I have a sample problem: Bob travels up a hill at $X$ miles an hour and down the hill at $Y$ miles an hour (You can assume that the length of the trail going up is the length of the trail going down in terms of distance).
If a question were to ask:
What is Bob's average speed in miles per hour?
How would I know whether the question is talking about the average miles per hour from a time perspective (where the answer would be the harmonic mean of $X$ and $Y$)?
$$\frac{2XY}{X+Y}$$
Or if the question is asking about the average miles per hour from a distance perspective (where the arithmetic mean would be the answer)
$$\frac{X+Y}{2}$$
To further clarify time perspective:
If $X = 3$, $Y = 12$ and the length of the hill is 3 miles:
The time it would take to go up the hill is one hour while the time it takes to go down the hill is 15 minutes. From a time perspective $X$ is four times more weighted than $Y$, not equally as weighted (they are equally weighted in the distance perspective since the distances up and down the hill are the same).

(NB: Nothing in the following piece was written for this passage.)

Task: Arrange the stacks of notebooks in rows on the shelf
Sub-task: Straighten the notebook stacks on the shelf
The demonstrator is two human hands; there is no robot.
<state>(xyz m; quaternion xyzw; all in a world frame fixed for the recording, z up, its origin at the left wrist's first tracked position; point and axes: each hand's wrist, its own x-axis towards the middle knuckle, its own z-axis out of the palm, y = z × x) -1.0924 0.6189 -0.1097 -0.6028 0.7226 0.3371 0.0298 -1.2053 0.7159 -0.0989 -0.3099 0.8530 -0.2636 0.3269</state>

How would I go about a problem like the one "What is Bob's average speed in miles per hour?" My reason for this interest is due to my observation of a question that had the answer developed from a time perspective. I have also seen questions with the answers derived from a distance perspective.
Thank you.
The generally accepted meaning is:
$$ \text{average speed} = \frac{\text{total distance}}{\text{total time}} $$
Besides, the arithmetic mean of the two speeds has no particular meaning of interest in this scenario. For example, if Bob ran up the hill at X mph, then circled the top of the hill at Y mph for 30 seconds, the arithmetic mean of the two speeds would still be the same.
[EDIT] P.S. To clear up any confusion about
harmonic meanpossibly having anything to do with average rates in general, that's just an artifact of the given scenario - where Bob runs equal distances up and down the hill.Suppose instead that Bob ran at $X$ mph for a time $T_1$, then at $Y$ mph for $T_2$. The total distance covered would be $X T_1 + Y T_2$, and the average speed is $(X T_1 + Y T_2) / (T_1 + T_2)$.
If - and only if - the distances are equal $X T_1 = Y T_2 = L$ then it so happens that the average speed calculates to $(L + L) / (L / X + L / Y) = 2 X Y / (X + Y)$ the harmonic mean.